I’m curious on the baseball example what the benefits from a business standpoint come with modeling this at all?

Looking at it, it seems like a rolling average would probably do fine to smooth the data. Looking at the right side of the plots, the GPs are not going to extrapolate well. You can fill in between games, but I’m not sure that’s useful. So I’m curious to what value the process of modeling here actually brings.

For the baseball example. Is there a benefit to using multi-output vs. single-output?

Was thinking there was a way to use the Xs to get a fan or teardrop shape on Ys. Not sure if it would work.

Thank you @fonnesbeck.
So, is it ok infer that multi-output has a similar effect on interpolation as multi-level models on inference?
i.e It helps in areas where some groups (or outputs in the GP case) have fewer data

As presented, perhaps not much, but it can be helpful when you have players with varying amounts of data. If we know there are correlations among the players, then we can get better inferences for players that have fewer games.

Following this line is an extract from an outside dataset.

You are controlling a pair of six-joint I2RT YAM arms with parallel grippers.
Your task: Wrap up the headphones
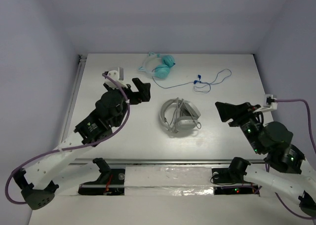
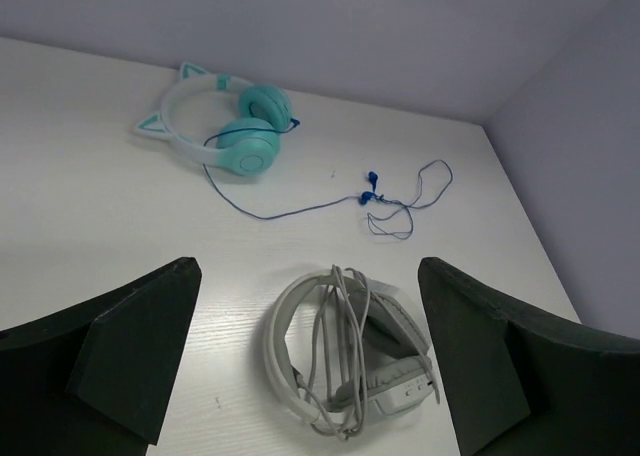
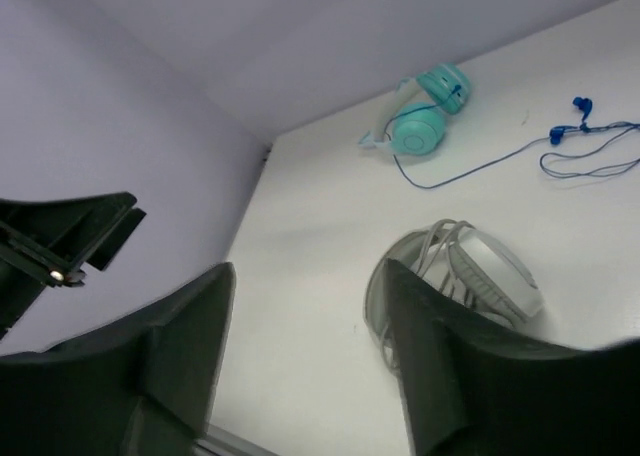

You never want to extrapolate beyond the lengthscale of the GP, that’s true. If you were interested in extrapolation, you would either have another function to use as the GP’s mean function, or have an additive kernel that includes a component with a longer lengthscale.

I think my solution is lurking in this slide somewhere:

image

Can we modify \sigma^2 to vary with location of x_i and not be fixed? And maybe allow correlations between y_{1j} and y_{2j} instead of the 0s on off-diagonal blocks?